■ EXERCISE GOAL ■
Search the entries for the word "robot" and return every line where it is found.

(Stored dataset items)
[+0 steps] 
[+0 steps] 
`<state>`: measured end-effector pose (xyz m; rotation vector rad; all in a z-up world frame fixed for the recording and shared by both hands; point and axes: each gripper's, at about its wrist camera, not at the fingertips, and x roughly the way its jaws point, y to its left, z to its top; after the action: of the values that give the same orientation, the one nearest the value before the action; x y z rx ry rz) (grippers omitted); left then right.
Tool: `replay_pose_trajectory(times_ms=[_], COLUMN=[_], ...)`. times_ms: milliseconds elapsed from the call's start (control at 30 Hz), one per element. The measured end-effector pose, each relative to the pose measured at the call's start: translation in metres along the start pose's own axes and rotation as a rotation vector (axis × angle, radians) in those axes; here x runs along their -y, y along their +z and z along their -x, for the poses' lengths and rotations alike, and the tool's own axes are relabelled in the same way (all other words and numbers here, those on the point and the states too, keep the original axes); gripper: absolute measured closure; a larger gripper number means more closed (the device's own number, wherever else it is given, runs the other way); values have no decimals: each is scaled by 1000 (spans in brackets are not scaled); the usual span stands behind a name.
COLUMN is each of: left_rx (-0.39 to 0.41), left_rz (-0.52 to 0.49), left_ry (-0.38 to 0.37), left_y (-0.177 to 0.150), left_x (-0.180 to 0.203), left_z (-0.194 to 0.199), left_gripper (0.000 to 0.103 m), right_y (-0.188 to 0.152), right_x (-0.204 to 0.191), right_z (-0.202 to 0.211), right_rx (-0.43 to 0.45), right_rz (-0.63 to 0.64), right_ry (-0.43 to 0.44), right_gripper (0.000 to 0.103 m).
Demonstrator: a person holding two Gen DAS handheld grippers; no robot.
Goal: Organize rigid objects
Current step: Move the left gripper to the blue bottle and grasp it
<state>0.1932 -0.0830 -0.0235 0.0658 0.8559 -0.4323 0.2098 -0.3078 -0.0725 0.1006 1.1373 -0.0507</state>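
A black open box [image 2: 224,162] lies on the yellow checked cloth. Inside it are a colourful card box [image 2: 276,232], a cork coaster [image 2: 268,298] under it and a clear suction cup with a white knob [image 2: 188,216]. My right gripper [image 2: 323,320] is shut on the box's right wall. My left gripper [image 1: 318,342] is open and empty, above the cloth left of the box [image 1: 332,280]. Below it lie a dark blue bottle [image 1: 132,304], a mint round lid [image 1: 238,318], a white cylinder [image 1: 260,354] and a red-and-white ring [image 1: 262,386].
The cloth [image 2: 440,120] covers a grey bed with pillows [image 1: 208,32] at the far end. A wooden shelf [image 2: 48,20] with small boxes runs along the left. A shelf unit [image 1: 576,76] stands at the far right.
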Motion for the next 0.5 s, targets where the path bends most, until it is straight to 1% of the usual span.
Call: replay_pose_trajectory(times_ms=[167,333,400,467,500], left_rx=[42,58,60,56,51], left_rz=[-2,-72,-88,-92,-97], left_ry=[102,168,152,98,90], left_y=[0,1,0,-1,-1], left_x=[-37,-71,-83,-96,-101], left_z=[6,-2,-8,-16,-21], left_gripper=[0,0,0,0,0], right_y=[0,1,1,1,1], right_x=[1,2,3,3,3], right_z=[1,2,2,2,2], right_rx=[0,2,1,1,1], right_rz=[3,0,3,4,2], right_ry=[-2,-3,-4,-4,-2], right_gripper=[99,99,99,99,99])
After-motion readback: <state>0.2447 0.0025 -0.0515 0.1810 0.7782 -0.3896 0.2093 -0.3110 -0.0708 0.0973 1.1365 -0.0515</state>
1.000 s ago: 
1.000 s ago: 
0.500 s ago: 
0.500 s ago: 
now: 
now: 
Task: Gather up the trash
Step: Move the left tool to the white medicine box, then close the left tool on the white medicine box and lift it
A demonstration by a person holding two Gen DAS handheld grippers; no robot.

■ ANSWER TO THE EXERCISE ■
Demonstrator: a person holding two Gen DAS handheld grippers; no robot.
A demonstration by a person holding two Gen DAS handheld grippers; no robot.

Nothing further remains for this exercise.